The paper compares frozen representations from vision-language models and video generation models on three axes of spatial intelligence: semantic tagging, instance grouping, and 3D geometry prediction. It reports that VLMs handle semantics and grouping better while VGMs give stronger signals for dense geometry and camera motion, and that a simple feature fusion already improves on both.

What is new is the direct, controlled side-by-side frozen probe across those exact axes. Earlier papers have evaluated each model family on spatial tasks, but this is the first systematic comparison framed as a readout of what each pretraining paradigm already encodes. Releasing the probing code is useful for anyone who wants to rerun or extend the setup.

The empirical framing is clean and the complementarity claim is stated plainly. The fusion experiment is a straightforward addition that follows from the main results.

The soft spot is the probe itself. The entire argument treats probe accuracy as a direct measure of encoded information. If the relevant signals need non-linear heads, task-specific adaptation, or deeper mixing to appear, the gaps and the fusion gain could shrink or reverse. The abstract gives no detail on probe architecture, number of models tested, or statistical controls, so it is impossible to judge how robust the differences are. The stress-test note correctly flags this as the load-bearing assumption.

This is for people who pick or combine foundation models for robotics or embodied vision and want quick guidance on which family supplies which kind of signal. A reader who needs a practical starting point for backbone selection will get something from the complementarity pattern and the code.

It deserves peer review.

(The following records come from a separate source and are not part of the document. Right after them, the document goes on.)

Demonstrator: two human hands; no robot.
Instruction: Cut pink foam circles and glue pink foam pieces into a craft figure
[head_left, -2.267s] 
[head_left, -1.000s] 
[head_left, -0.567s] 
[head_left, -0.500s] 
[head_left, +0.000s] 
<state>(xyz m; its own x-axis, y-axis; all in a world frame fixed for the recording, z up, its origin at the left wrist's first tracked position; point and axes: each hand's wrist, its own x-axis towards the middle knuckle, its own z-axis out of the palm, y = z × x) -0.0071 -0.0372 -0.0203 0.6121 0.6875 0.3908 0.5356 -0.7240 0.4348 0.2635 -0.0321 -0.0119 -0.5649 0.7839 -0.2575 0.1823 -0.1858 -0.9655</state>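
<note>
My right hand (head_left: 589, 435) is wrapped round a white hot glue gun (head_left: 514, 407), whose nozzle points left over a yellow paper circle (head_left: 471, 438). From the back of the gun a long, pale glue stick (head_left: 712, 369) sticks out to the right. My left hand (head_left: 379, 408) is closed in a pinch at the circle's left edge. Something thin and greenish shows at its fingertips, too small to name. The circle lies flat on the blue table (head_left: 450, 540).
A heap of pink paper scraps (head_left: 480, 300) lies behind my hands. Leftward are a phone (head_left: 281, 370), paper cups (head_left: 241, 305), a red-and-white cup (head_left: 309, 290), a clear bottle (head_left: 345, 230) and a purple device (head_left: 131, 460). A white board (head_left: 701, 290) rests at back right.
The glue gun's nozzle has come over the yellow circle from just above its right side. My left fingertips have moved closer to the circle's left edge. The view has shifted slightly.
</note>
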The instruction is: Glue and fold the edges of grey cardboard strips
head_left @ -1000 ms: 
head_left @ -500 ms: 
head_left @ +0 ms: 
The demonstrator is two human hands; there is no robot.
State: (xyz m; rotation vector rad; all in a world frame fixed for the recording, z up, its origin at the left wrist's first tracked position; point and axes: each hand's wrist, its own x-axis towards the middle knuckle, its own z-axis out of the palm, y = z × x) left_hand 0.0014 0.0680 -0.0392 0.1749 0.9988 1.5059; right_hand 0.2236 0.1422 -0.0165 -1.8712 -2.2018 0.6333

The question is concrete, the method is reproducible in principle, and the results are falsifiable even if the current probe needs more validation.

Referee Report

2 major / 2 minor

Summary. The paper conducts a systematic frozen-feature probing study comparing Vision-Language Models (VLMs) and Video Generation Models (VGMs) on three axes of spatial intelligence—semantic tagging, instance grouping, and 3D geometry prediction—concluding that VLMs are stronger on semantic tasks, VGMs on dense geometry and camera motion, and that a naive fusion of their features yields representations excelling at both.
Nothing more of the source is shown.